The making of StackEgg

April 06, 2015

A bit of history

Ever since I joined Stack Exchange in 2010, I've been the developer tasked with implementing the April 1st happenings on Stack Overflow and the other Stack Exchange sites. In fact, even before I was hired, I had a large part in the 2010 April Fool's gag, where for a day all users' avatars where replaced with random unicorns, created by my unicorn generator Unicornify, which itself has its roots on the Stack Exchange network.

My first April Fool's project as an employee, in 2011, provided unicorn animations whenever you upvoted or downvoted a post. Those unicorns where again created with Unicornify's rendering engine, which I had tweaked to allow me to animate the unicorns.

2012 saw a unicorn again, this time in the form of Clippycorn, a helpful assistant based on Clippy, but in the shape of a bent-wire unicorn that gave more or less helpful advice to the users.

In 2013 we introduced Chat with an expert, a chatterbot based on the principles of ELIZA, but with responses that were customized to problem-solving situations instead of psychiatry clichés, and with some additional more sophisticated features. The “expert” bot, codenamed Adviza (both a play on the word “advisor” and a contraction of “advanzed Eliza”), was not really very helpful, though it seemed convincing to some.

For 2014, we offered our own virtual currency called Unicoins, allowing users to mine coins and buy fairly useless power-ups.

And now we're in 2015, and this is the story of this year's April 1st feature, StackEgg. I say “feature” because it wasn't really a gag or prank with an even remote chance of being considered a serious new feature; rather, it was a game that offered a little bit of fun for the two days it existed.

The idea

Every year, around the beginning of March, somebody announces that “it's time to start thinking about April 1st”. This year, if I recall correctly, Laura was the first to bring it up. We had a Trello card on the Core Team board to drop ideas on. One of the first comments was from Jon, who suggested

MMO Pacman - regular users gain fake rep as they eat dots on the map. Fruits are badges. Mods/high-rep users can be ghosts. Stackman! Pacoverflow! Websockets!

Well, good thing we didn't end up going there, because Google did almost the same thing this year. I then dropped a comment with an idea that I had, although I couldn't yet see turning it into an April 1st thing:

I had a similar idea to Jon: A Tamagotchi that you have to keep alive for the day. (Probably not going to happen, but we're just brainstorming here.)

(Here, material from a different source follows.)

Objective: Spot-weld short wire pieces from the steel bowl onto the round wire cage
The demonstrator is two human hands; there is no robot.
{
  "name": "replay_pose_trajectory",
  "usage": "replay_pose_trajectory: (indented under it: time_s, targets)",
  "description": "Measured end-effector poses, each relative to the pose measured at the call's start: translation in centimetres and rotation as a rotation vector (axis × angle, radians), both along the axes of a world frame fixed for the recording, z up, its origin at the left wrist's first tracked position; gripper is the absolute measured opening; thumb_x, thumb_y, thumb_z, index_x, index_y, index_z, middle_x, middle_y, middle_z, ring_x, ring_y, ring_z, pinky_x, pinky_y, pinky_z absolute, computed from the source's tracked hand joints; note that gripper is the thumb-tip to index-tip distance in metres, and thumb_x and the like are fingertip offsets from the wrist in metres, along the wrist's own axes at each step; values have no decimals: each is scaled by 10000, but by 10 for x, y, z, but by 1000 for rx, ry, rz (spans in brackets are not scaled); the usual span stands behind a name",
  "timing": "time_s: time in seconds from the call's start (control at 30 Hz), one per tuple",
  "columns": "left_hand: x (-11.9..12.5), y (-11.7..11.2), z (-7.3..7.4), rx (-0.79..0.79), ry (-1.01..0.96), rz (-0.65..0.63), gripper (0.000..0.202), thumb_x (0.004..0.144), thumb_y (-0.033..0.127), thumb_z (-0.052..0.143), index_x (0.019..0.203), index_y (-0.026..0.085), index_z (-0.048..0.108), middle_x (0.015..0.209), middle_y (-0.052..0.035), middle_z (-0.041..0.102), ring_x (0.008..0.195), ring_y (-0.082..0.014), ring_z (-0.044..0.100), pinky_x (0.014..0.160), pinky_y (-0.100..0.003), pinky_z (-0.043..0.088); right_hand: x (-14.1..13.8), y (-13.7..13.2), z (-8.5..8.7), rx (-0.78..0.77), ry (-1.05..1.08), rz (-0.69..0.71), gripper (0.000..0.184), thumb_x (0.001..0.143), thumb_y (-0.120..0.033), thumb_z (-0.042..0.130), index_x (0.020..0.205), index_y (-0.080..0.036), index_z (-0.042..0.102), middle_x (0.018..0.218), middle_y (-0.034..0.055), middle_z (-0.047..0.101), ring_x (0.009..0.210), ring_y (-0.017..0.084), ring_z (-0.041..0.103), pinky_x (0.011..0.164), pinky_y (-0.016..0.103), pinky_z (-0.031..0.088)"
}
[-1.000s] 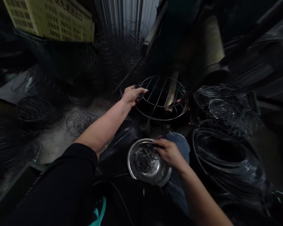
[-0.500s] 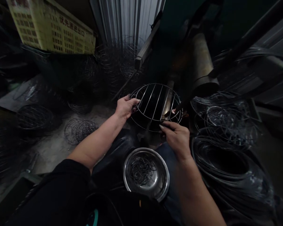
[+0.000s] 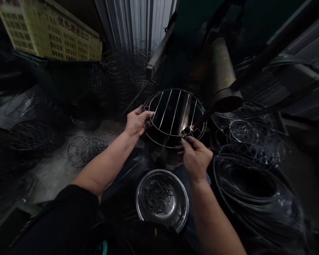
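A round wire rack with parallel bars across it is held out ahead of me, over a dark space. My left hand is closed on its left rim, thumb on top. At the near rim, my right hand pinches with thumb and forefinger; any small piece between those fingertips is too dark to make out. Just beyond the right fingertips, a brass-coloured bar and a dark rod with a bright spot at its tip meet the rack. Below, a steel bowl holds many short wire pieces.
A thick metal cylinder and its arm overhang the right. Coiled wire lies at right, with wire rings beyond. More wire rings sit on the floor at left. A yellow crate stands upper left.
The view has shifted slightly, moving most things left. The rack's far edge appears higher, and the right hand's fingers have shifted a little at the near rim. Both hands stay at the rack.
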State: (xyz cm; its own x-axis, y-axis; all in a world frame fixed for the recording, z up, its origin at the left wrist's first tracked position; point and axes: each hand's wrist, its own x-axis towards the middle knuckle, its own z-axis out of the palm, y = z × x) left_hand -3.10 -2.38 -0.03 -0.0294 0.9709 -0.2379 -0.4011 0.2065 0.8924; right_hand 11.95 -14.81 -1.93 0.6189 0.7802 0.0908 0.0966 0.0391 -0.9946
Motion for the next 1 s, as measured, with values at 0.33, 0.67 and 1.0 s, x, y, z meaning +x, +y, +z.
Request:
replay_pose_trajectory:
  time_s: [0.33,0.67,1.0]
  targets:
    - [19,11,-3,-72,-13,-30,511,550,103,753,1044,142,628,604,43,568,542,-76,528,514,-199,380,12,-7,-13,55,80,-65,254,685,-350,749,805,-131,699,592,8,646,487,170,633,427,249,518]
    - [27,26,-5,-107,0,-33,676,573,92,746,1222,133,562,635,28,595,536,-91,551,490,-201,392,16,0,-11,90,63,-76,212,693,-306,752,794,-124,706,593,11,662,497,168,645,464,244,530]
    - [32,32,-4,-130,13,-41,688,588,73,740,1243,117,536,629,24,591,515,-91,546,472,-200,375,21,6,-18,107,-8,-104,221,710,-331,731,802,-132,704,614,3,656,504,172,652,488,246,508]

Turns out that the idea stuck anyway. During the next weekly team meeting (this was on March 9th), we created a Google doc that contained the basic idea at the top and then a brainstorming section for everyone to drop ideas in. Here's how the doc started:

Basic Idea:

  • Every site gets one Tamagotchi which represents the site. Your goal is to keep your ‘site’ alive & healthy together. Mechanics don’t have any effect on the site, but rather metaphorically represent a site (feed it with upvotes, clean up the poop via review, etc.)

  • Actions are named after site actions and roughly correspond to the things that make a site healthy,

    • e.g. upvotes = feeding (make it happier but fatter), close votes (or review actions) = clean up the poop (if you don’t it gets sick)

    • Note: these are not actual actions, just “themed” options in the UI. It’s all a metaphor, man.

  • Users vote together on the next action to take. Every X seconds (30?) the top-voted action is taken

Here are some examples of brainstorming ideas that did not actually make it into the final game (I only had three weeks after all):

  • Tamagotchis have a branching evolution path, based on the care they receive

    • So more Digimon than Tamagotchi

    • E.g. evolve from a pony to a unicorn or maybe to a narwhal

  • Give hints on the console

  • different looks depending on the reputation level. high rep users see a much cooler version. Eg: LED -> grayscale -> 8bit color -> true color

  • Every X minutes (30?) two site Tamagotchis are paired up and fight (“A challenger appears”)

Research and prototype

And so I started working on it. The first thing I did was installing a Tamagotchi app on my phone as a refresher of how the real thing worked. I did own an actual first-generation Tamagotchi back in the 90s, but that's been a while.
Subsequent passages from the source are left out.